(Directions for this task): Copy out the entire listing below exactly, but without its pictures.
(Stored data Opens)
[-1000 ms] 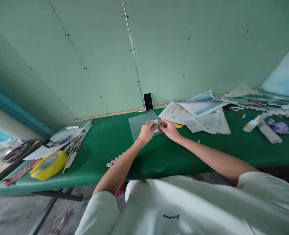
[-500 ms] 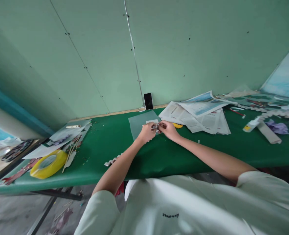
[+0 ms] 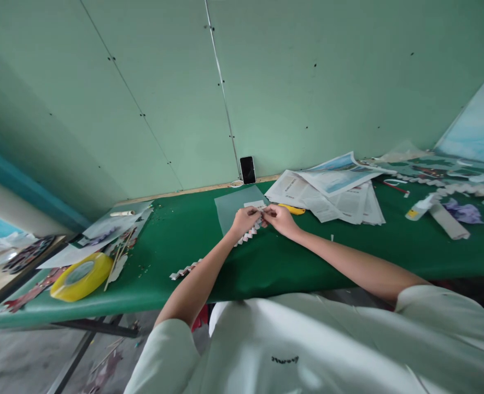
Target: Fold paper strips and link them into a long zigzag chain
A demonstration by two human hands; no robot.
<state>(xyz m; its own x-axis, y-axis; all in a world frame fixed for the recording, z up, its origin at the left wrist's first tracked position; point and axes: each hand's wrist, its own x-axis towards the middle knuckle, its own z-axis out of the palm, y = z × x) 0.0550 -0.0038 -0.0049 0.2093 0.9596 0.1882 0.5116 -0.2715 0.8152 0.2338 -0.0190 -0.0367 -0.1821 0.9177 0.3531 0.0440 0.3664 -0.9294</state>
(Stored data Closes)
(Solved problem):
[-1000 ms] 
[-500 ms] 
[+0 ms] 
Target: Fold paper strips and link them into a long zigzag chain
A demonstration by two human hands; no robot.
<state>(xyz m; its own x-axis, y-axis; all in a world frame fixed for the recording, z up, its origin at the left wrist's first tracked position; point and axes: each hand's wrist, its own x-axis towards the middle knuckle, its own z-axis out of the palm, y = z × x) 0.0550 -0.0038 -0.0049 0.2093 0.9596 0.1882 0.5116 -0.2715 0.8152 0.2338 -0.0190 -0.0367 -0.1821 0.9177 0.3531 0.0440 0.3664 -0.9294</state>

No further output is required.